WORK REQUEST: Look below for lines that hold the string "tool" and copy each one.

--- --- ---

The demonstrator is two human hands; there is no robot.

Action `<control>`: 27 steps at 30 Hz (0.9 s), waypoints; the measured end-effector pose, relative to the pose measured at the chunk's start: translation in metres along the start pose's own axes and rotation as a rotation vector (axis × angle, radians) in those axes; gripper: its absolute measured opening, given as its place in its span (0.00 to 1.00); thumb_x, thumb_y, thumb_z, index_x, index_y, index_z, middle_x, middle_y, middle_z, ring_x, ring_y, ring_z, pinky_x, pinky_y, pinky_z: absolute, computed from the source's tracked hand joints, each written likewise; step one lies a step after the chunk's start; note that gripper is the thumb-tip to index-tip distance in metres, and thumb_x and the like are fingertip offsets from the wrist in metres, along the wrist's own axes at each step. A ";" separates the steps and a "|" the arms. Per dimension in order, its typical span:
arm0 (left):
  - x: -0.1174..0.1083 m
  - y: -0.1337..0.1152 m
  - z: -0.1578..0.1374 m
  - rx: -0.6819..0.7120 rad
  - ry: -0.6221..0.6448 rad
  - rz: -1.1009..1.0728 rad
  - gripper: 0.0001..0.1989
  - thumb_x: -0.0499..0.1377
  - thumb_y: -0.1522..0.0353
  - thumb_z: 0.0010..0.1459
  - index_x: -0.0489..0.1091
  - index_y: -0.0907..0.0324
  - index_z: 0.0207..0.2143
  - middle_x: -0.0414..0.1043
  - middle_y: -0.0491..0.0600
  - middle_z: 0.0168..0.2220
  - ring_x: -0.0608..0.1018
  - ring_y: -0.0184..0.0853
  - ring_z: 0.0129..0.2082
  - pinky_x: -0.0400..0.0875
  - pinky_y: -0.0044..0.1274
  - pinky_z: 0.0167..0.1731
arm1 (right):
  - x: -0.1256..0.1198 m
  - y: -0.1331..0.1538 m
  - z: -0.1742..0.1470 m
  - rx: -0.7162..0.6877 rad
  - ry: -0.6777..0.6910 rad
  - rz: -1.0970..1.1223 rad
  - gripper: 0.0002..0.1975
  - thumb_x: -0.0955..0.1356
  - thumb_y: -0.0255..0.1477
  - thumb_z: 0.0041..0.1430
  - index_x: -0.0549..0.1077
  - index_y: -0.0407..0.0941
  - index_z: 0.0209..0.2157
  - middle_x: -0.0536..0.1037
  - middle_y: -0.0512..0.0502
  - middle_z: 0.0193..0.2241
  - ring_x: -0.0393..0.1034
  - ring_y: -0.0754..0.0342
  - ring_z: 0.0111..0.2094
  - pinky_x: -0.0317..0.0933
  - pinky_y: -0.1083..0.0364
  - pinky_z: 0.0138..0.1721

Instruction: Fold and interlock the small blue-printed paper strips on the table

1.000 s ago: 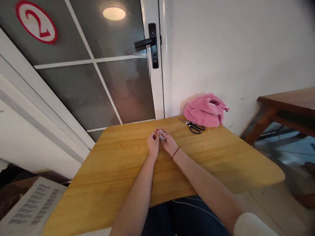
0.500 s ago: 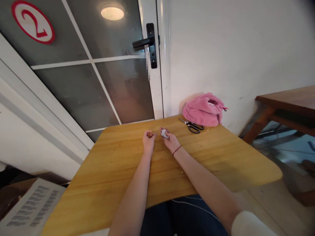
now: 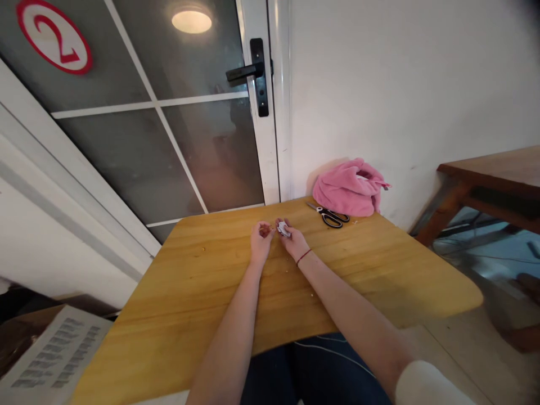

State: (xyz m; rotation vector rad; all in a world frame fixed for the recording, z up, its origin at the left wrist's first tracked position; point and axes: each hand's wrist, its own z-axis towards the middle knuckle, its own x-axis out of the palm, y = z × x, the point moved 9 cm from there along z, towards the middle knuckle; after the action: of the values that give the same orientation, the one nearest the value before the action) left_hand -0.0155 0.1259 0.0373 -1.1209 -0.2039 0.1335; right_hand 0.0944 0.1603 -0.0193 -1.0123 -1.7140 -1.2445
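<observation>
My right hand [image 3: 294, 242] is closed around a small white object [image 3: 283, 229] with darker markings, too small to name. Close beside it, on its left, is my left hand [image 3: 260, 241], its thumb and fingertips pinched together near that white object. Whatever the left fingertips hold, if anything, is too small to make out. Both hands are just above the far half of the wooden table [image 3: 202, 304]. Black-handled scissors [image 3: 331, 216] lie on the table to the right of my right hand.
A pink plush cloth or bag [image 3: 348, 188] sits against the wall behind the scissors. Tiny scraps dot the tabletop. Beyond the table stands a glazed door with a black handle [image 3: 259, 77]. A printed cardboard box [image 3: 50, 354] is at lower left, another wooden table [image 3: 498, 169] at right.
My left hand has shifted a little to the right, bringing its fingertips closer to the white object. My right hand has stayed nearly in place, still holding it.
</observation>
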 end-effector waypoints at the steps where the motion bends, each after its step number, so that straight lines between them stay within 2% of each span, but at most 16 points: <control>1: 0.001 0.001 0.000 -0.012 0.012 -0.002 0.09 0.61 0.70 0.46 0.63 0.59 0.30 0.64 0.43 0.29 0.71 0.26 0.27 0.64 0.19 0.32 | 0.000 -0.001 0.000 0.007 0.004 -0.002 0.17 0.56 0.12 0.51 0.66 0.44 0.36 0.76 0.47 0.31 0.73 0.59 0.31 0.69 0.59 0.32; 5: -0.005 0.009 -0.001 -0.104 -0.040 -0.100 0.10 0.52 0.61 0.54 0.60 0.58 0.32 0.64 0.44 0.30 0.71 0.27 0.24 0.65 0.21 0.27 | 0.002 0.000 -0.001 -0.013 0.017 -0.053 0.16 0.57 0.12 0.51 0.66 0.44 0.36 0.77 0.48 0.31 0.73 0.59 0.33 0.69 0.59 0.32; 7: -0.007 0.007 -0.001 -0.090 -0.064 -0.058 0.12 0.56 0.60 0.51 0.60 0.59 0.31 0.64 0.44 0.30 0.71 0.27 0.25 0.66 0.21 0.29 | 0.004 0.002 -0.001 -0.037 0.034 -0.095 0.15 0.58 0.13 0.51 0.66 0.44 0.35 0.77 0.48 0.31 0.73 0.59 0.35 0.68 0.59 0.33; 9: 0.001 0.010 -0.003 -0.124 -0.001 0.035 0.14 0.59 0.59 0.48 0.62 0.60 0.30 0.64 0.44 0.28 0.69 0.26 0.23 0.64 0.20 0.27 | 0.007 0.003 -0.002 -0.066 0.056 -0.142 0.15 0.60 0.13 0.49 0.67 0.44 0.35 0.77 0.48 0.32 0.72 0.58 0.36 0.67 0.59 0.34; 12: 0.017 0.020 -0.009 -0.255 0.147 0.149 0.17 0.55 0.55 0.52 0.63 0.61 0.27 0.62 0.42 0.20 0.64 0.26 0.17 0.59 0.19 0.21 | 0.013 0.002 -0.005 -0.119 0.102 -0.226 0.15 0.62 0.15 0.47 0.68 0.44 0.36 0.77 0.48 0.34 0.72 0.58 0.36 0.66 0.59 0.35; 13: 0.019 0.020 -0.011 -0.260 0.167 0.180 0.18 0.53 0.54 0.53 0.64 0.61 0.26 0.62 0.43 0.19 0.64 0.27 0.17 0.59 0.20 0.21 | 0.015 0.000 -0.007 -0.139 0.118 -0.265 0.15 0.63 0.16 0.46 0.68 0.44 0.37 0.77 0.49 0.34 0.71 0.58 0.36 0.66 0.59 0.36; 18: 0.006 -0.002 -0.009 -0.070 0.033 0.239 0.17 0.51 0.56 0.56 0.68 0.61 0.31 0.70 0.49 0.27 0.71 0.33 0.29 0.63 0.22 0.29 | 0.026 -0.005 -0.022 -0.320 0.151 -0.604 0.11 0.67 0.28 0.47 0.69 0.43 0.36 0.75 0.48 0.34 0.68 0.58 0.36 0.62 0.59 0.39; 21: -0.003 -0.006 -0.008 -0.058 -0.018 0.259 0.18 0.49 0.56 0.57 0.68 0.61 0.32 0.69 0.49 0.28 0.70 0.33 0.28 0.63 0.22 0.29 | 0.033 -0.008 -0.028 -0.372 0.187 -0.754 0.14 0.66 0.37 0.48 0.69 0.42 0.34 0.74 0.47 0.32 0.67 0.57 0.34 0.61 0.59 0.35; 27: -0.001 -0.011 -0.006 -0.029 0.071 0.401 0.19 0.48 0.56 0.57 0.67 0.60 0.26 0.67 0.46 0.23 0.68 0.31 0.25 0.59 0.21 0.27 | 0.031 0.005 -0.026 -0.458 0.133 -1.046 0.17 0.64 0.42 0.48 0.68 0.40 0.26 0.68 0.51 0.21 0.60 0.59 0.24 0.54 0.59 0.26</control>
State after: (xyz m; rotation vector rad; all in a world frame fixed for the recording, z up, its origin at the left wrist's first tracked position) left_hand -0.0149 0.1153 0.0446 -1.1835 0.0849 0.4471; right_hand 0.0902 0.1406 0.0167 -0.1652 -1.9371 -2.3678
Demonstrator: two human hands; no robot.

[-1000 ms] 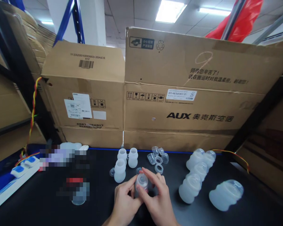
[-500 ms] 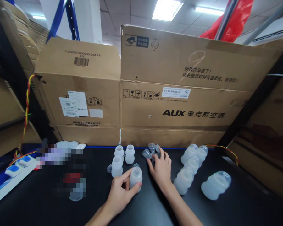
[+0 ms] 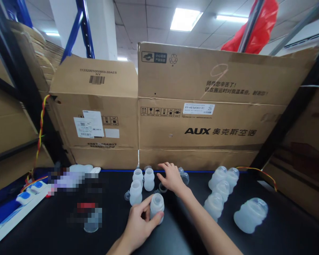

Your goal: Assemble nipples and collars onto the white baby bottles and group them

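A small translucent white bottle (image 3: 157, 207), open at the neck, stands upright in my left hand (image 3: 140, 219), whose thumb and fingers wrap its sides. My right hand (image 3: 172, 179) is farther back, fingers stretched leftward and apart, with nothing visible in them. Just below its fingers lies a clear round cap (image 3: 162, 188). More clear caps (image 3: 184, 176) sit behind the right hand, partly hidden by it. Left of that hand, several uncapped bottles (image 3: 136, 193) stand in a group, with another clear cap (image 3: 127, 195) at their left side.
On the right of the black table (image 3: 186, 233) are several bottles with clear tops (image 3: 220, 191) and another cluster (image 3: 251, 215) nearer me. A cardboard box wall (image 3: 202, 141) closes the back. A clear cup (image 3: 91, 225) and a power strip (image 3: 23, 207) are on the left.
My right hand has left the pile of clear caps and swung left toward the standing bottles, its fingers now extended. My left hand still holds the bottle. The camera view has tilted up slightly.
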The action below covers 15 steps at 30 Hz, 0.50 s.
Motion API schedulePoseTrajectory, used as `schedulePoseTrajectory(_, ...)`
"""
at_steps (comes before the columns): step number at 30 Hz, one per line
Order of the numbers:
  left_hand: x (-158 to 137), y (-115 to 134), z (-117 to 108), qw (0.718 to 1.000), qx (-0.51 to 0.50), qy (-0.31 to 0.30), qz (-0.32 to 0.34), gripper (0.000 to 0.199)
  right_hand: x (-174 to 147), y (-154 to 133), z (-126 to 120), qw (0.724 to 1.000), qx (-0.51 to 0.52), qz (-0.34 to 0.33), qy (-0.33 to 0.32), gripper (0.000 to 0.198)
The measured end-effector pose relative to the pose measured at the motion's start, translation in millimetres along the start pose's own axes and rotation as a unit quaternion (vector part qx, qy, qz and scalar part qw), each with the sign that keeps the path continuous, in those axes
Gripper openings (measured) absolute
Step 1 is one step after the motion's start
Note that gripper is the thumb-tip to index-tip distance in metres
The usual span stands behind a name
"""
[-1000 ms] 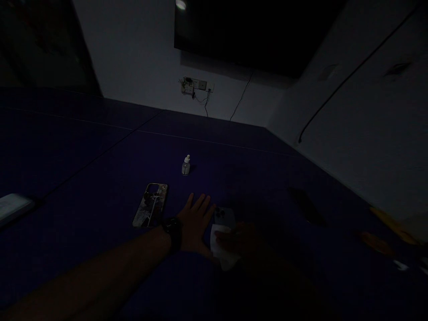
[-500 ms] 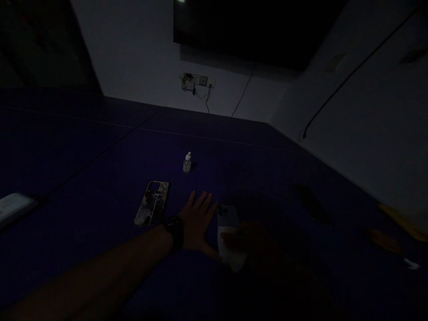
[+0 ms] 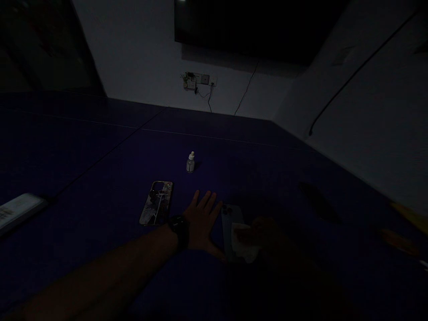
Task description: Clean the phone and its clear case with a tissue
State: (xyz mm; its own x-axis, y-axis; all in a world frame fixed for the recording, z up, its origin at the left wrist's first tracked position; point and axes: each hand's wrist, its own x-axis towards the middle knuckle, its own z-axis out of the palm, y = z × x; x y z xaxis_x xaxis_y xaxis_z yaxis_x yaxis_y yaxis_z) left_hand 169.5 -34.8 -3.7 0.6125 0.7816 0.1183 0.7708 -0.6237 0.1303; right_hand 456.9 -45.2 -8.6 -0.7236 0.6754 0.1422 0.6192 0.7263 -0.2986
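Observation:
A smartphone (image 3: 227,227) lies back up on the dark blue surface, its camera lenses at the far end. My left hand (image 3: 202,223), with a black watch at the wrist, lies flat with fingers spread along the phone's left edge. In deep shadow, my right hand (image 3: 261,234) presses a white cloth or tissue (image 3: 242,247) onto the right part of the phone's back. A patterned phone case (image 3: 156,204) lies to the left of my left hand. Farther off stands a small dropper bottle (image 3: 190,163) with a white top.
A white box (image 3: 20,209) sits at the far left. On the right lie a dark flat object (image 3: 319,203) and dim orange and yellow things (image 3: 399,243) by the wall. Behind are wall sockets (image 3: 199,80) with cords and a large dark screen (image 3: 240,31). The room is very dim.
My right hand has slid the white cloth to the right across the phone's back, uncovering more of its left side. My left hand stays spread beside the phone. The whole view has shifted slightly.

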Motion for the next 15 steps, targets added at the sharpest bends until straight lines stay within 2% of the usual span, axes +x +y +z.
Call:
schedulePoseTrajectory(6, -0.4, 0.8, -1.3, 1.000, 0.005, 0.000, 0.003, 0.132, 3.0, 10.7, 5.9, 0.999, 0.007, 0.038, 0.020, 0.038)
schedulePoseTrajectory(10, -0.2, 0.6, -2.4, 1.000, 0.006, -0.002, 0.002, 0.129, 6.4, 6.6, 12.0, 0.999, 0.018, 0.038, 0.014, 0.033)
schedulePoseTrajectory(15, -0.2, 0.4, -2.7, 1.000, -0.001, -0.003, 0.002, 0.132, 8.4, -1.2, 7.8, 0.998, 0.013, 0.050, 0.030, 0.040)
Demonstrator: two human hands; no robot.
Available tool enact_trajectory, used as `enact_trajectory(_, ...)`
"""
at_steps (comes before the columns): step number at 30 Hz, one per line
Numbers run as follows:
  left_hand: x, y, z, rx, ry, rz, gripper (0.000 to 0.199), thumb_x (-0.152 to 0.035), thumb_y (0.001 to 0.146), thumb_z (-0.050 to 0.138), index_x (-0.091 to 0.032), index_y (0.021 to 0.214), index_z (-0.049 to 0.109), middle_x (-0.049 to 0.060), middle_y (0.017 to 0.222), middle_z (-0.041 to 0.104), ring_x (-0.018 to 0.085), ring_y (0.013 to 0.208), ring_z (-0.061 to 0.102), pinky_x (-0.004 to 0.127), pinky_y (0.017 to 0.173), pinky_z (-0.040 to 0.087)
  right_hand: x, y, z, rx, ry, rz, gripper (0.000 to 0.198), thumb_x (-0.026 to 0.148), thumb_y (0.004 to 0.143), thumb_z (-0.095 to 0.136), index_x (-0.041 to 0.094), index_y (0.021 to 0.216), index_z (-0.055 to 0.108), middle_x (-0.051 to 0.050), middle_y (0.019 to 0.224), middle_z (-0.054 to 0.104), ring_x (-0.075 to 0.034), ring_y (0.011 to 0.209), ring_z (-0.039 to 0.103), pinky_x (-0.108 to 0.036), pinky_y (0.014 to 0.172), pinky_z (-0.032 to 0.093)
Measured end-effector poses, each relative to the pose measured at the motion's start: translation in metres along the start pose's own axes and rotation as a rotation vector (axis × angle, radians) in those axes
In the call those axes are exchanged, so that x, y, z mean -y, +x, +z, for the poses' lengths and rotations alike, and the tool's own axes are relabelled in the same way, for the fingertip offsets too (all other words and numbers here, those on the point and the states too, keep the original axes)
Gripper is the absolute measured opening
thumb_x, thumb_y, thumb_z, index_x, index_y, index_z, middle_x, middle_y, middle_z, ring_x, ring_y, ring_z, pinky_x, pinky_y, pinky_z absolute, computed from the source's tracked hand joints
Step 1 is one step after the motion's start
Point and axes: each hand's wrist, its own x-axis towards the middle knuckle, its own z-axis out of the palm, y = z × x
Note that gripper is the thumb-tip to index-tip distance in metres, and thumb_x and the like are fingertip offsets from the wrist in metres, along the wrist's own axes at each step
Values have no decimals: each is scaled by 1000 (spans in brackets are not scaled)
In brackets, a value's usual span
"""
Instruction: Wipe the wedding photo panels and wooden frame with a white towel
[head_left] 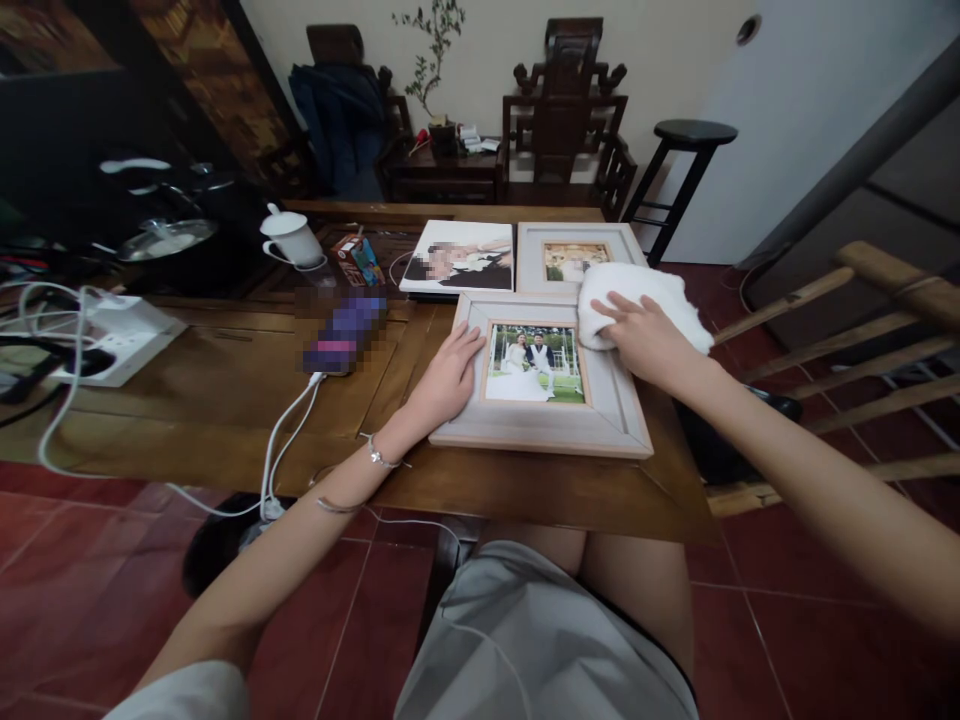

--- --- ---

TASK SOLUTION:
Available tool enact_trajectory, used as `enact_trajectory(_, ...)`
In the call those axes are exchanged, so that x, y, z mean -y, +x, +z, for the poses' lengths and rotations alike, and the tool's own axes are relabelled in the same way, for the fingertip offsets too (all other words and numbers here, those on the point and the states too, keep the original axes)

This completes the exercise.